I was reading a lot of stuff about Dirichlet Convolution and how to solve sums over arithmetic functions. There are a lot of resources and I don’t consider that it’s an easy topic. Even when I don’t use Dirichlet here, It’s something that I’ll try to practice more because it’s really useful when you’re working with Mobius function. Maybe I need to review my past codes to see if I can improve them.
Statement
\begin{aligned} G(N) = \sum_{j=1}^{N} \sum_{i=1}^{j} \gcd(i, j) \end{aligned}
Find $G(10^{11})$. Give your answer modulo $998244353$.
Solution
Naive solution
Let’s try with the simplest and naive solution, just doing a nested for:
long long G = 0;
for(long long j=1; i<=N; i++){
for(long long i=1; i<=j; i++) G += __gcd(i, j);
}
Of course, the time complexity of this solution is: $\mathcal{O}(N^{2})$ and not feasible to compute since the value for $N$ is $10^{11}$.
Linear solution
From my previous solution in a past blog, using the Mobius function it is possible to reduce the solution to $\mathcal{O}(n\log(n))$ and by applying the Mertens function optimization, it is possible to reduce it to $\mathcal{O}(n)$.

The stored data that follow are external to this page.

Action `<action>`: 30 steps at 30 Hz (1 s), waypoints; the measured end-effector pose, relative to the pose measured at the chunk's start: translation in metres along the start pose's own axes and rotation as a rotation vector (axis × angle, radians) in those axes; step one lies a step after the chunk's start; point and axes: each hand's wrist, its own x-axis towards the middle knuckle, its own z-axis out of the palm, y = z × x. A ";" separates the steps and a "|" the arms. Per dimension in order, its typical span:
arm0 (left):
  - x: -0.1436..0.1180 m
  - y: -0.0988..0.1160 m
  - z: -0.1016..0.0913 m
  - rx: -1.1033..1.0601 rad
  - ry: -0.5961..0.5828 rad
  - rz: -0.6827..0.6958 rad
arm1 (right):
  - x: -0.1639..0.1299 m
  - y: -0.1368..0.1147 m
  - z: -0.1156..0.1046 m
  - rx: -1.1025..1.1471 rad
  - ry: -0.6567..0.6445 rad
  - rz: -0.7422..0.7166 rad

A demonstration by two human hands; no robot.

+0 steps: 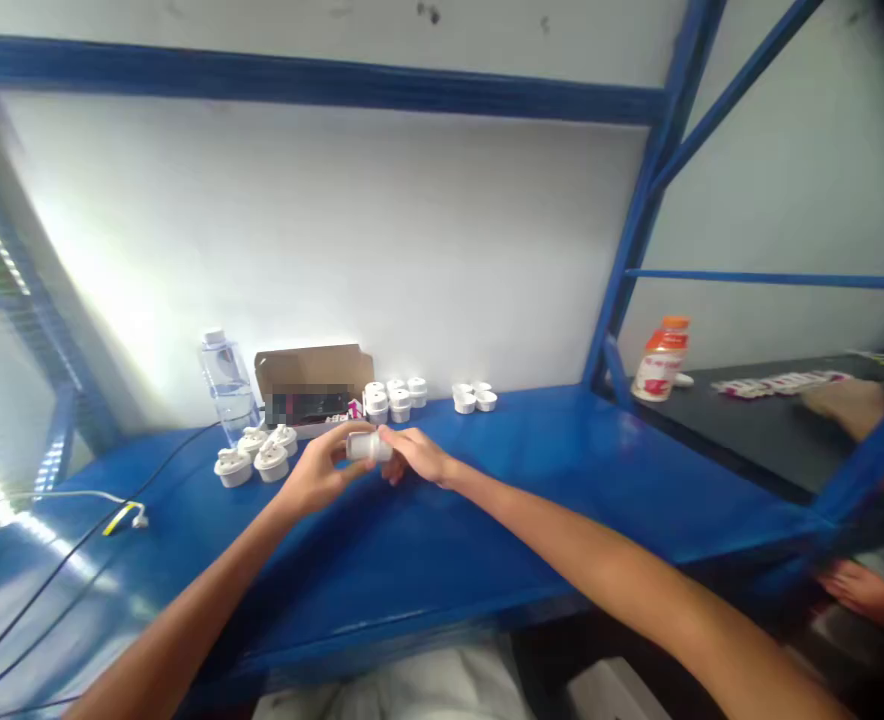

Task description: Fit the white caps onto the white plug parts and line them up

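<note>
A small white plastic plug part [368,446] is held above the blue bench [532,470] between both hands. My left hand [320,470] grips its left end and my right hand [416,458] pinches its right end. Just left of my hands lie several white plug bodies [256,456]. Behind my hands stands a group of white round parts [395,397], with a smaller group [474,398] further right. The frame is blurred, so the part's detail is unclear.
A clear water bottle [226,384] and an open cardboard box [313,388] stand at the back by the wall. Cables [82,530] cross the bench's left side. On a dark table at right sit an orange-capped bottle [660,360] and another person's hand [854,405].
</note>
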 end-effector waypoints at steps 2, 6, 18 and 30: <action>0.000 0.001 0.003 -0.014 0.023 0.009 | 0.000 -0.003 0.000 0.042 0.027 0.023; 0.002 -0.001 0.003 -0.019 0.133 -0.175 | -0.002 -0.012 0.001 0.167 0.086 -0.091; -0.001 -0.003 -0.004 0.436 0.109 0.052 | 0.007 -0.005 -0.012 -0.118 0.215 -0.104; -0.001 -0.013 -0.079 1.052 0.267 -0.225 | 0.016 0.032 -0.093 -0.763 0.725 -0.136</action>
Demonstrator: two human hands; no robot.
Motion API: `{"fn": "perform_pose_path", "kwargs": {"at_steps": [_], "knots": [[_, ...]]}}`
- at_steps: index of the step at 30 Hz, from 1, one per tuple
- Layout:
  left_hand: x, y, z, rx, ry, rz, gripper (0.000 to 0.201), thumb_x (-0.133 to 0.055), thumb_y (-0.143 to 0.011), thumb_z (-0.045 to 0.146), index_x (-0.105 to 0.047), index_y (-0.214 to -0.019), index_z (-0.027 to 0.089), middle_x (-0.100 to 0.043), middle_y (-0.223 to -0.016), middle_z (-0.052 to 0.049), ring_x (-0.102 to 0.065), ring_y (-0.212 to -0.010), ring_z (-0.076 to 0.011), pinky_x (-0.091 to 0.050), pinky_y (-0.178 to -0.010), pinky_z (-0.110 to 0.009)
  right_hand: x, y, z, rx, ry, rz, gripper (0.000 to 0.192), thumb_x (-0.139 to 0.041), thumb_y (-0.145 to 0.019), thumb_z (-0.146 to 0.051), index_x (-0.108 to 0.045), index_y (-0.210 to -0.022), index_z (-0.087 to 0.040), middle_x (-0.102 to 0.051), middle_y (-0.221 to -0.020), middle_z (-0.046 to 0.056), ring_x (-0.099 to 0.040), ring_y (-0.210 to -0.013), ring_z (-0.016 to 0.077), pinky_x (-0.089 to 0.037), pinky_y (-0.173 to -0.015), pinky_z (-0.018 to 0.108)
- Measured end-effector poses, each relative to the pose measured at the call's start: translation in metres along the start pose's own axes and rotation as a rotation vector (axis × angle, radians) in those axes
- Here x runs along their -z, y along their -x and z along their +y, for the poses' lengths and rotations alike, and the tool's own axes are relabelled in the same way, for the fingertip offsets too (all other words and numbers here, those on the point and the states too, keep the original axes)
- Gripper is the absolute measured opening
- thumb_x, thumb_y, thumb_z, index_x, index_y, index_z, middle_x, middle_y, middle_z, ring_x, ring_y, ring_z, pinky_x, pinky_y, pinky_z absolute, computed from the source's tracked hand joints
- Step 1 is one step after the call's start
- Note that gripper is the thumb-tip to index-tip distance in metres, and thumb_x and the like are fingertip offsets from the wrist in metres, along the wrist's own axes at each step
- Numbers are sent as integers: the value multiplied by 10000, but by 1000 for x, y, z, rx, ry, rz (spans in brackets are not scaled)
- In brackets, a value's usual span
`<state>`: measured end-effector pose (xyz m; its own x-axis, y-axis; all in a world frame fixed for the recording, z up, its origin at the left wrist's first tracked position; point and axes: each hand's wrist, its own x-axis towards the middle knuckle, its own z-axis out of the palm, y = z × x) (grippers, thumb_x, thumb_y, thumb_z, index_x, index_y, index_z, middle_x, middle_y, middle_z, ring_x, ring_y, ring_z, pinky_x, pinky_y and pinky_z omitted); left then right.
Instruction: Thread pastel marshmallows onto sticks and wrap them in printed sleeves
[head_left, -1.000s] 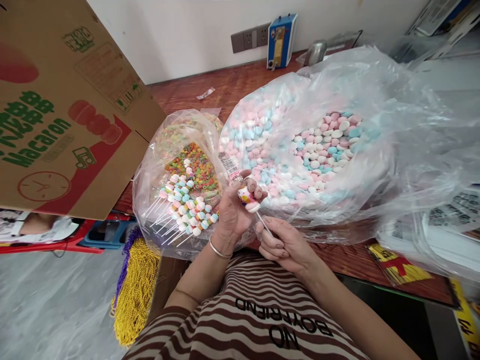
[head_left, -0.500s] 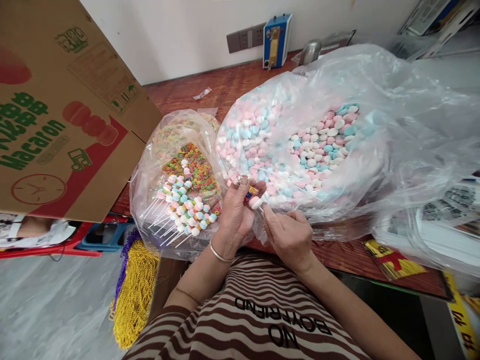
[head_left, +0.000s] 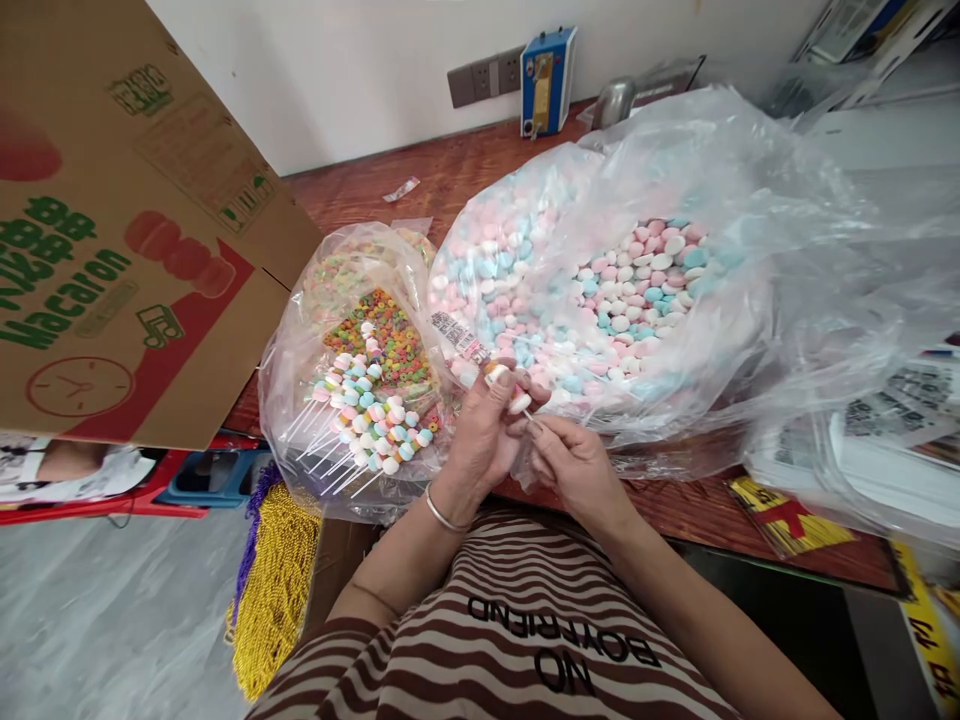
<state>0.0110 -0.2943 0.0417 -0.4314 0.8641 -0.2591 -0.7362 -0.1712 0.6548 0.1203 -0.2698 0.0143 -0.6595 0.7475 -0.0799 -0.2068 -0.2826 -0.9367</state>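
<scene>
My left hand (head_left: 484, 425) is closed around the sweets of a candy skewer (head_left: 517, 402), with white and pinkish pieces showing between its fingers. A printed wrapper strip (head_left: 459, 335) sticks out beyond the thumb; whether it is attached to the skewer is hard to tell. Close on the right, my right hand (head_left: 574, 460) pinches the skewer's thin white stick at its lower end. Left of my hands, several finished-looking candy skewers (head_left: 382, 430) lie in a pile on a clear bag, their white sticks pointing toward the lower left.
An open plastic bag of small coloured candy rings (head_left: 382, 325) stands behind the skewers. Right of it spreads a large clear bag of pink, white and blue candies (head_left: 645, 280). A cardboard box (head_left: 135, 230) rises at left; a blue device (head_left: 547, 82) stands by the wall.
The printed strip has come into fuller view beyond my left thumb. A gold-and-blue piece seen in that hand is now hidden. My right hand has shifted slightly, its fingers closer on the stick.
</scene>
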Motion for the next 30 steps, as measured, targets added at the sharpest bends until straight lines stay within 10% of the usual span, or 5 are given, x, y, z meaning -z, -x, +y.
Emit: {"fn": "perform_pose_path", "kwargs": {"at_steps": [4,8,15,23,30], "knots": [[3,0,-5,34,-22,-49,392,-866,-748,393,-669,-1010,179,-698,-900,-31,-712,-949,-191,-553,-888,-316,10,-2,-3,305,538,127,286,-585,-943,-366,-666,-732,-191,-531,-611,-19,-465,-586,126,-369,-591,263],[9,-16,21,-124,39,-72,457,-812,-794,482,-675,-1147,226,-709,-1180,-84,-686,-1118,-224,-552,-952,-358,14,3,-4,234,503,-2,311,-548,-971,-401,-691,-790,-193,-574,-667,-3,-513,-638,147,-394,-604,263],[1,-34,45,-140,193,9,78,-687,-946,281,-687,-966,205,-419,-568,94,-424,-460,-11,-463,-570,-125,2,11,7,-34,117,-88,390,-447,-1028,-497,-638,-874,-193,-346,-542,-77,-285,-460,104,-259,-463,245],[-9,-30,18,-83,131,231,226,-781,-858,320,-608,-873,176,-502,-641,82,-505,-519,-37,-451,-549,-167,1,3,11,528,986,171,299,-481,-981,-284,-586,-715,-195,-523,-584,9,-418,-544,138,-278,-566,295],[2,-17,24,10,113,-48,101,-688,-888,188,-679,-988,190,-617,-838,13,-602,-717,-75,-528,-819,-245,0,0,4,-114,-136,-42,352,-522,-986,-494,-635,-839,-195,-306,-502,-102,-235,-407,77,-251,-437,232]]}}
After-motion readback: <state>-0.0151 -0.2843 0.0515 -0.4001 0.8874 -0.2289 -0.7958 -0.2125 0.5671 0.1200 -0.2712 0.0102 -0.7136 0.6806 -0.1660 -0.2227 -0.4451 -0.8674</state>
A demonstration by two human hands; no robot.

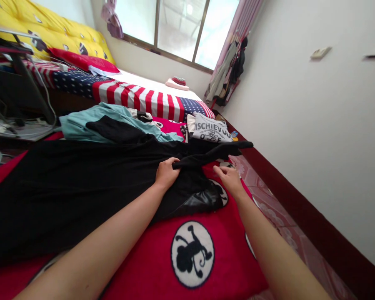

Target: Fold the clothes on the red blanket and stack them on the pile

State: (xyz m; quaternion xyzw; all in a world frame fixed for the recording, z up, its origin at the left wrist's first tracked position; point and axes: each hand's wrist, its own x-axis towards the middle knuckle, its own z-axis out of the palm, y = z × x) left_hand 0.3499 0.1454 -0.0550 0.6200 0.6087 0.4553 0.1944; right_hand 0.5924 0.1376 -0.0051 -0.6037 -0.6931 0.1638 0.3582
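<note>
A long black garment (90, 179) lies spread across the red blanket (150, 266), which carries round monkey patches. It has a shiny, leather-like panel (203, 200) at its right end. My left hand (168, 173) grips a fold of the black cloth near the middle of that end, thumb and fingers closed on it. A narrow part of the garment, like a sleeve, sticks out to the right beyond this hand. Over the blanket's right side is my right hand (229, 178), apart from the garment, its fingers curled together with nothing visible in them.
Behind the garment lie a light teal garment (78, 123) and a folded grey shirt (211, 129) with lettering. A flag-patterned bed (137, 98) stands under the window. Clothes (228, 71) hang in the corner. At left is a dark stand with cables. A wall (325, 125) rises on the right.
</note>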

Even when this time complexity is acceptable (it could take a few hours), the memory utilization is close to the order of terabytes, so it is not efficient.
long long G = 0;
vector <int> values;
vector <pair <int,int> > range;
fill(n, values, range);
for(int i=0; i<values.size(); i++){
int v = values[i];
long long aux = 0;
vector <int> n_v;
vector <pair <int,int> > n_r;
fill(v, n_v,n_r);
for(int j=0; j<n_v.size(); j++){
int k = n_v[j];
long long s = 1LL*k*k-(1LL*k*(k+1))/2;
aux += s*(s_mobius[n_r[j].first] - s_mobius[n_r[j].second-1]);
}
long long s = (1LL*range[i].first*(range[i].first+1))/2;
s -= (1LL*range[i].second*(range[i].second-1))/2;
G += aux*s;
}
Sub-linear solution
Since even the linear solution is not acceptable for this problem. We need to find a sub-linear approach, in this case, I will try to formulate a $\mathcal{O}(n^{2/3})$ solution, which can be computed in few seconds.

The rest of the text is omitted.